» EXERCISE INSTRUCTIONS:
Every line of the listing is to be printed again exactly.

» DATA PROVIDED:
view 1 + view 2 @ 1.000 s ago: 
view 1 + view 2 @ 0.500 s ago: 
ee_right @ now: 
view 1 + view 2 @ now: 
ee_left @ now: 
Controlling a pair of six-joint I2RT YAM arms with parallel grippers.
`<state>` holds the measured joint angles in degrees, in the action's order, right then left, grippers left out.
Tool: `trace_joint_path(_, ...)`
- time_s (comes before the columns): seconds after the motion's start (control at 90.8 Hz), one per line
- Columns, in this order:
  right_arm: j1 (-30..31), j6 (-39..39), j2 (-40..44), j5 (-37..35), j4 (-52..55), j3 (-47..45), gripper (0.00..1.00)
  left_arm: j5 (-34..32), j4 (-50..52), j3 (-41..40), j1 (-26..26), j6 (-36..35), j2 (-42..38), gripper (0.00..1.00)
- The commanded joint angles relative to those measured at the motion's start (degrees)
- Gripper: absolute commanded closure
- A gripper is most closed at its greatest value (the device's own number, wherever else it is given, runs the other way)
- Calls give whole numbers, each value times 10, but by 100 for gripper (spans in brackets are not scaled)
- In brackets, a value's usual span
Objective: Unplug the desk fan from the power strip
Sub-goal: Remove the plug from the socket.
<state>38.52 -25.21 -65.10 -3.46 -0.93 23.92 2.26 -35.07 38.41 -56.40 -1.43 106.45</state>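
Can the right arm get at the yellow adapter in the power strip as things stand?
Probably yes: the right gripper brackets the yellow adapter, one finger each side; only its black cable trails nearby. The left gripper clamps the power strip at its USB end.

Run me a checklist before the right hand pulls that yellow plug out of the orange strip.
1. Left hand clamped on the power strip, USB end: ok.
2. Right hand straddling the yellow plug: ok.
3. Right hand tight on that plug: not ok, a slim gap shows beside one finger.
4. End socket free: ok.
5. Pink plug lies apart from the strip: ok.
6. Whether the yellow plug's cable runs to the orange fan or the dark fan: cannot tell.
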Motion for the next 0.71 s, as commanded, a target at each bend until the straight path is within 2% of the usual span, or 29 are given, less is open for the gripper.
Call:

» WRITTEN SOLUTION:
view 1 + view 2 @ 1.000 s ago: 
view 1 + view 2 @ 0.500 s ago: 
ee_right @ now: 
view 1 + view 2 @ now: 
ee_left @ now: 
Controlling a pair of six-joint I2RT YAM arms with parallel grippers.
`<state>` holds the measured joint angles in degrees, in the action's order, right then left, grippers left out.
Tool: `trace_joint_path(_, ...)`
- time_s (comes before the columns): seconds after the motion's start (control at 90.8 Hz), one per line
- Columns, in this order:
  right_arm: j1 (-30..31), j6 (-39..39), j2 (-40..44), j5 (-37..35), j4 (-52..55), j3 (-47..45), gripper (0.00..1.00)
  left_arm: j5 (-34..32), j4 (-50..52), j3 (-41..40), j1 (-26..26), j6 (-36..35), j2 (-42..38), gripper (0.00..1.00)
- The commanded joint angles relative to those measured at the motion's start (degrees)
- Gripper: absolute commanded closure
- A gripper is most closed at its greatest value (the device's own number, wherever else it is given, runs the other way)
- Calls give whole numbers, each value times 10, but by 100 for gripper (spans in brackets are not scaled)
- In brackets, a value's usual span
Objective: Unplug the desk fan from the power strip
Sub-goal: Remove the plug from the socket.
<state>38.52 -25.21 -65.10 -3.46 -0.93 23.92 2.26 -35.07 38.41 -56.40 -1.43 106.45</state>
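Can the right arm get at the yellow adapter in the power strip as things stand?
Probably yes: the right gripper brackets the yellow adapter, one finger each side; only its black cable trails nearby. The left gripper clamps the power strip at its USB end.

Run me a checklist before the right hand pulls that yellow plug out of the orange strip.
1. Left hand clamped on the power strip, USB end: ok.
2. Right hand straddling the yellow plug: ok.
3. Right hand tight on that plug: not ok, a slim gap shows beside one finger.
4. End socket free: ok.
5. Pink plug lies apart from the strip: ok.
6. Whether the yellow plug's cable runs to the orange fan or the dark fan: cannot tell.
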Motion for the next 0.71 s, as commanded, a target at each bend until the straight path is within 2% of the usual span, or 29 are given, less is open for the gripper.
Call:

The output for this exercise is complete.